1. Field of the Invention
The invention relates to removal and treatment of dissolved phase contaminant plumes from groundwater, and in particular the treatment of large-scale groundwater plumes.
2. Description of the Related Art
A contaminant plume comprises a head, the source of the contamination; a tail, the down-gradient end of the contamination; and a body, the dissolved phase contamination between the source area and the leading edge of the plume.
Common approaches to treating or managing a contaminant plume in groundwater focus on treatment or management of the head or the tail of the plume.
Other existing systems treat or manage the body of the plume. These existing systems generally entail some form of containment accomplished through groundwater pumping, to prevent the contaminant plume from migrating further down-gradient.
Some existing systems for treating the body of the plume use biological and/or chemical treatments, and generally endeavor to either bring the plume to a reagent, or deliver reagent to the plume. Approaches to bring the contaminated water to the reagent typically involve either pumping, amending (e.g., mixing with reagent), and reinjecting; or pumping with some form of ex-situ treatment.
Approaches to deliver the reagent to the plume typically involve: 1) direct injection in a grid pattern over the area of the plume; 2) placement of reagent in a trench or injecting less mobile reagent (e.g., emplacement of low solubility (slow release) substrate, zero valent iron, etc.) transverse to the plume at the down-gradient edge (i.e., a permeable reactive barrier); 3) injection of soluble reagent (i.e., soluble substrate, etc.); or 4) some form of recirculation.
For large plumes, some form of recirculation is generally required to facilitate delivery of the treatment reagent over increasingly large distances. Recirculation may be accomplished longitudinally through delivery of reagent in a recirculation pattern in line with the direction of groundwater advection, or in a transverse pattern through delivery of reagent in a recirculation pattern perpendicular with the direction of groundwater advection.
Existing recirculation systems require a network of injection and extraction wells throughout the entire surface area above the contaminant plume. The spacing between injection and extraction wells is dependent on the ability to establish an engineered hydraulic gradient that results from the combined groundwater mounding (around injection wells) and groundwater drawdown (around extraction wells). Under the best hydrogeologic conditions, existing recirculation systems have a maximum distance of 200 to 300 feet between injection and associated extraction wells.

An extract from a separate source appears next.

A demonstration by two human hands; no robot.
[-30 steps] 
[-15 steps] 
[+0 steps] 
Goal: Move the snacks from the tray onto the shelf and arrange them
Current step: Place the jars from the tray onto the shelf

At distances greater than these, recirculation does not adequately decontaminate a plume.
It may be impractical or impossible to locate extraction wells at distances of less than 300 feet from the associated injection well, for example, a large contaminant plume may be under a surface area that may have commercial structures, roads, homes or other existing infrastructure that prevents or interferes with placement of injection and extraction wells at distances less than 300 feet.
Recirculation can also be technically impractical because the natural hydraulic gradient at a site may overcome the attempted recirculation. Large plumes continue to move over time, and existing methods cannot treat large water volumes rapidly enough to overcome the natural water movement. In other instances, the length of time needed to complete the recirculation is too long to be practical.
Other existing systems rely on a natural hydraulic gradient to cause the needed flow for water treatment,
Some existing systems use a biological reagent to treat or decontaminate the water, for example, systems where extracted contaminated water is mixed with a biological reagent and then reinjected. These systems are subject to biofouling.
Biofouling occurs when bacteria attach, grow and block the equipment, piping well screen, filter pack or formation surrounding a nutrient delivery well, thereby limiting or preventing the proper function of the process piping, equipment, or wells. The bacteria may originate in the aquifer itself, or may be introduced during reagent addition, or groundwater recirculation. Most groundwater environments contain an active and diverse microbial population, but growth is limited until substrate is introduced.
Upon introduction of substrate to support bioremediation, biological waste may accumulate from the enhancement of indigenous bacteria. Biofouling will often accumulate and restrict pipes, pumps or other apparatus that come in contact with the contaminated water and treatment bacteria.
As plume areas increases in size the surface area that is above a contaminated plume also increases in size, and existing surface conditions may interfere the placement of treatment wells. Existing systems are inefficient or ineffective for the treatment or management of large-scale plumes. Computer modeling showed that existing pump and treat, or recirculation systems failed to effectively treat large-scale contaminant plumes, due to cost, the natural hydraulic gradient or other factors.